What the task requires -
An exact transcription of every entry is required. Images are not part of it.
Top of Data shown
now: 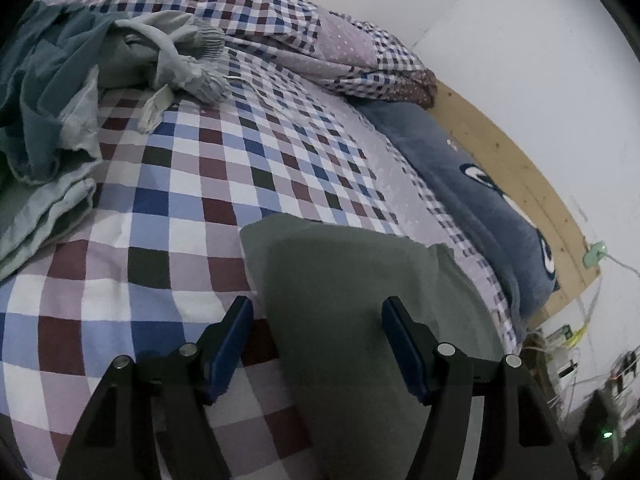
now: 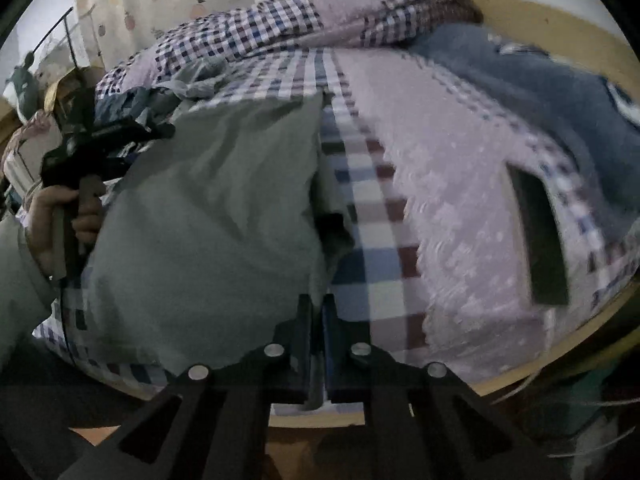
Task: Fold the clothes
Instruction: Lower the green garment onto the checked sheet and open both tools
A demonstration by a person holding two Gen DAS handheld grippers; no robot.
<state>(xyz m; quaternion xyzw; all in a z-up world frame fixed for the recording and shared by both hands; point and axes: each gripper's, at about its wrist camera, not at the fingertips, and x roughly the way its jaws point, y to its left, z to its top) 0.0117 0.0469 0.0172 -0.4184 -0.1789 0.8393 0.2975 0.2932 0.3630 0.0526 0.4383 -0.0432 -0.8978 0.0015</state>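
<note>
Lying rumpled at the far left of the bed, a heap of teal and pale grey-green clothes (image 1: 60, 92) sits well apart from the grey-green garment (image 1: 360, 300) spread nearer the bed's edge. A bunched checked quilt (image 1: 280, 16) is piled along the far side, and a blue blanket (image 1: 480, 184) with a white and dark pattern runs beside the wooden bed frame (image 1: 516, 176). A dark rectangular object (image 2: 540, 236) lies on the lilac border of the sheet, near the blanket; the blur hides what it is.

Underneath everything is a checked bed sheet (image 1: 180, 208) in blue, maroon, white and lilac. White walls close the room, and a spotted curtain (image 2: 160, 0) hangs beyond the quilt.

The left claw (image 1: 316, 320) hovers low with its blue pads wide apart, the garment's corner lying between them, ungripped. A hand (image 2: 60, 220) grips its handle. The right claw (image 2: 318, 320) has its pads nearly together, pinching the garment's near edge.
</note>
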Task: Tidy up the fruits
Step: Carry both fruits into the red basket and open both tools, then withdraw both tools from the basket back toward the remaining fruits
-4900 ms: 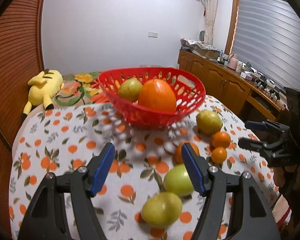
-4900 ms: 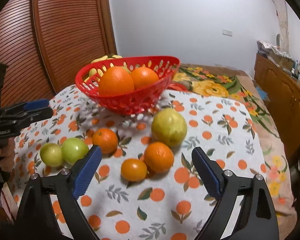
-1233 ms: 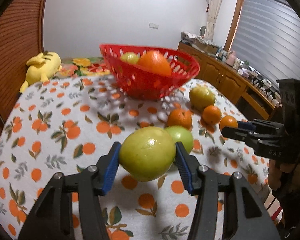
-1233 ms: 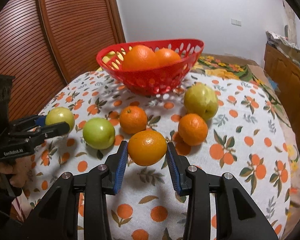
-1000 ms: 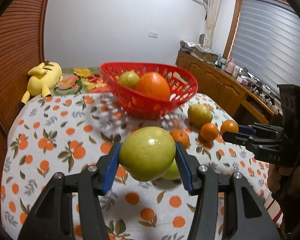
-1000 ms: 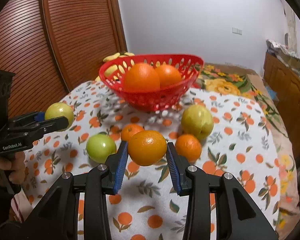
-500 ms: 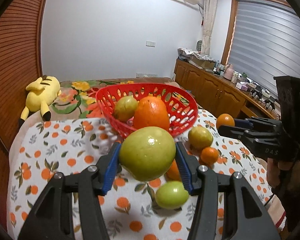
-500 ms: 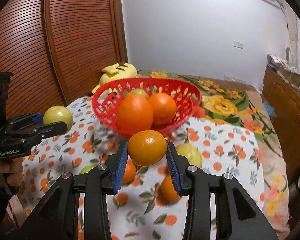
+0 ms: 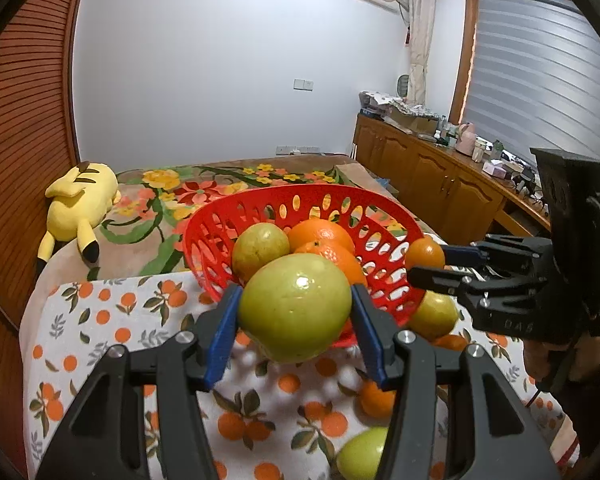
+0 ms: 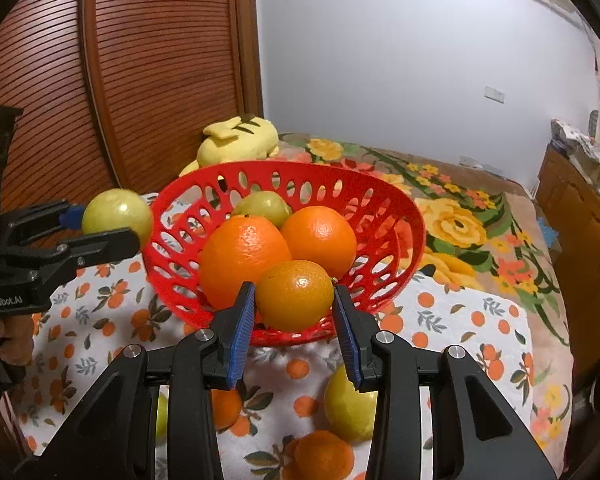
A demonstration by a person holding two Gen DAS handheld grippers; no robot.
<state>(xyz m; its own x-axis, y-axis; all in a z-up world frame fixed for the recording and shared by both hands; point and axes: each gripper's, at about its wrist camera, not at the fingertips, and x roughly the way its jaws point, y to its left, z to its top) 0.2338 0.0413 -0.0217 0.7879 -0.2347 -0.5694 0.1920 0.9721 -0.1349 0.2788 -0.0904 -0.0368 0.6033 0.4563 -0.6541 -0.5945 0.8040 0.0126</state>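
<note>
My left gripper [image 9: 294, 316] is shut on a large yellow-green fruit [image 9: 296, 306], held in the air just in front of the red basket [image 9: 216, 232]. My right gripper [image 10: 294, 314] is shut on a small orange [image 10: 295, 295], raised at the basket's [image 10: 404, 220] near rim. The basket holds two big oranges [image 10: 244, 254] and a green fruit [image 10: 264, 204]. In the left wrist view the right gripper [image 9: 432, 262] shows at the basket's right side with its orange [image 9: 424, 253]. In the right wrist view the left gripper [image 10: 100, 226] shows at the basket's left side with its fruit [image 10: 118, 214].
On the orange-print tablecloth [image 9: 112, 320] below lie loose fruits: a yellow-green one [image 10: 350, 410], small oranges [image 10: 324, 456] and a green one [image 9: 360, 456]. A yellow plush toy [image 9: 80, 200] lies behind the basket. A wooden slatted door [image 10: 140, 64] stands on the left, cabinets [image 9: 440, 188] on the right.
Both grippers have lifted their fruits off the table and carried them forward to the basket, which now looms close; the loose fruits have dropped to the bottom of both views.
</note>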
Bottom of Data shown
Written response -
now: 
now: 
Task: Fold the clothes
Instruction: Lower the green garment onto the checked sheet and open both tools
A demonstration by a person holding two Gen DAS handheld grippers; no robot.
<state>(xyz m; quaternion xyzw; all in a z-up world frame fixed for the recording and shared by both hands; point and axes: each gripper's, at about its wrist camera, not at the fingertips, and x roughly the way its jaws point, y to its left, z to its top) 0.0117 0.0469 0.0172 -0.4184 -0.1789 0.8393 0.2975 0.2932 0.3630 0.0526 0.4383 -0.0432 -0.8978 0.0015</state>
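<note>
Lying rumpled at the far left of the bed, a heap of teal and pale grey-green clothes (image 1: 60, 92) sits well apart from the grey-green garment (image 1: 360, 300) spread nearer the bed's edge. A bunched checked quilt (image 1: 280, 16) is piled along the far side, and a blue blanket (image 1: 480, 184) with a white and dark pattern runs beside the wooden bed frame (image 1: 516, 176). A dark rectangular object (image 2: 540, 236) lies on the lilac border of the sheet, near the blanket; the blur hides what it is.

Underneath everything is a checked bed sheet (image 1: 180, 208) in blue, maroon, white and lilac. White walls close the room, and a spotted curtain (image 2: 160, 0) hangs beyond the quilt.

The left claw (image 1: 316, 320) hovers low with its blue pads wide apart, the garment's corner lying between them, ungripped. A hand (image 2: 60, 220) grips its handle. The right claw (image 2: 318, 320) has its pads nearly together, pinching the garment's near edge.
</note>
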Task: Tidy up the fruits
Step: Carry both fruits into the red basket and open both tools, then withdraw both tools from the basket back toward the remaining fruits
-4900 ms: 
-4900 ms: 
-1233 ms: 
-1233 ms: 
-1000 ms: 
-1000 ms: 
-500 ms: 
-500 ms: 
+0 ms: 
+0 ms: 
A demonstration by a person holding two Gen DAS handheld grippers; no robot.
<state>(xyz m; its own x-axis, y-axis; all in a z-up world frame fixed for the recording and shared by both hands; point and axes: each gripper's, at about its wrist camera, not at the fingertips, and x roughly the way its jaws point, y to its left, z to its top) 0.2338 0.0413 -0.0217 0.7879 -0.2347 -0.5694 0.1920 0.9721 -0.1349 0.2788 -0.0904 -0.0368 0.6033 0.4563 -0.6541 -0.5945 0.8040 0.0126</state>
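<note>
My left gripper [image 9: 294, 316] is shut on a large yellow-green fruit [image 9: 296, 306], held in the air just in front of the red basket [image 9: 216, 232]. My right gripper [image 10: 294, 314] is shut on a small orange [image 10: 295, 295], raised at the basket's [image 10: 404, 220] near rim. The basket holds two big oranges [image 10: 244, 254] and a green fruit [image 10: 264, 204]. In the left wrist view the right gripper [image 9: 432, 262] shows at the basket's right side with its orange [image 9: 424, 253]. In the right wrist view the left gripper [image 10: 100, 226] shows at the basket's left side with its fruit [image 10: 118, 214].
On the orange-print tablecloth [image 9: 112, 320] below lie loose fruits: a yellow-green one [image 10: 350, 410], small oranges [image 10: 324, 456] and a green one [image 9: 360, 456]. A yellow plush toy [image 9: 80, 200] lies behind the basket. A wooden slatted door [image 10: 140, 64] stands on the left, cabinets [image 9: 440, 188] on the right.
Both grippers have lifted their fruits off the table and carried them forward to the basket, which now looms close; the loose fruits have dropped to the bottom of both views.
</note>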

The exercise has been finished.